Yamaguchi Shinya, Hamamura Takeshi, Ito Osamu, Sayama Tetsuro, Shimogawa Takafumi, Matsukado Koichiro, Morioka Takato
Department of Neurosurgery, Hamanomachi Hospital, Japan.
No Shinkei Geka. 2013 Mar;41(3):247-53.
A 43-year-old woman with progressive gait disturbance and dysesthesia of the limbs and trunk visited our hospital. Upon examination, a thoracocervical giant perimedullary arteriovenous fistula(GPMAVF)was detected.

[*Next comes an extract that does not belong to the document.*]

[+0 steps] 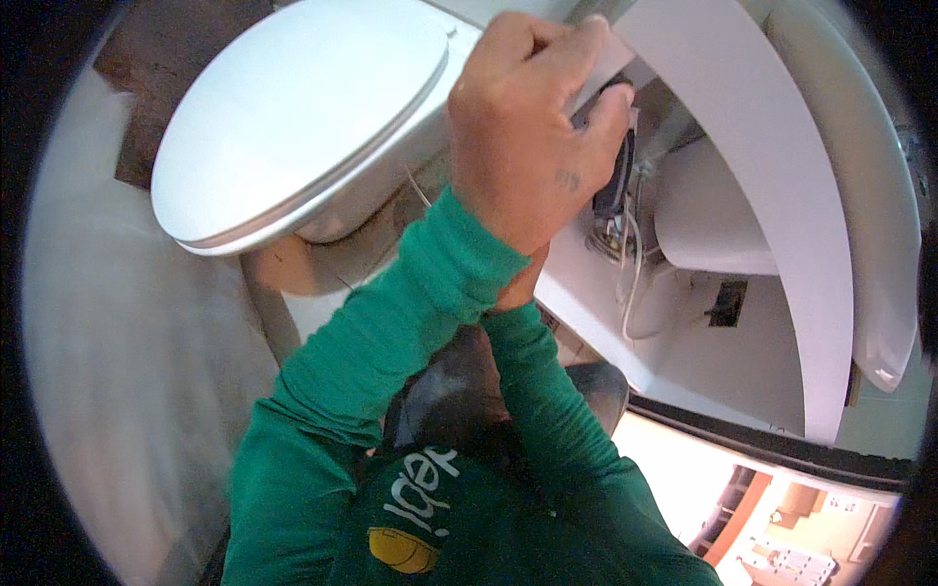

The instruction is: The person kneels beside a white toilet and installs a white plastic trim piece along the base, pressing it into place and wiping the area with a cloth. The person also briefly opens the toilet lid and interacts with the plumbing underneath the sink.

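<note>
Green sleeves (342, 332), black object (614, 184), white toilet lid (303, 98) (yellow emblem (403, 550) on the green shirt (518, 518))

The toilet lid (308, 112) is showing smooth, glossy plastic; the washbasin (873, 195) is shining like ceramic; the cabinet panel (772, 137) is looking matt; the sleeves (357, 322) are showing soft, wrinkled cloth.
</note>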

The GPMAVF was fed by both of the highest intercostal arteries and the thyrocervical trunk. The dilated drainage vein widely compressed the spinal cord from the upper thoracic to the cervical regions. Transarterial embolization with n-butyl 2-cyanoacrylate was performed, and the fistula was completely obliterated. The dilated drainage vein was thrombosed, and it decreased in size after treatment. The patient's symptoms and magnetic resonance imaging results significantly improved. We suggest that endovascular treatment is effective for GPMAVFs, given sufficient analysis of the anatomical architecture.
一名43岁女性,出现进行性步态障碍以及四肢和躯干感觉异常,前来我院就诊。经检查,发现一例胸颈段巨大髓周动静脉瘘(GPMAVF)。该GPMAVF由最高肋间动脉和甲状颈干供血。扩张的引流静脉从上胸部至颈部广泛压迫脊髓。采用2-氰基丙烯酸正丁酯进行经动脉栓塞,瘘口完全闭塞。扩张的引流静脉形成血栓,治疗后尺寸减小。患者的症状及磁共振成像结果显著改善。我们认为,在对解剖结构进行充分分析的情况下,血管内治疗对GPMAVF有效。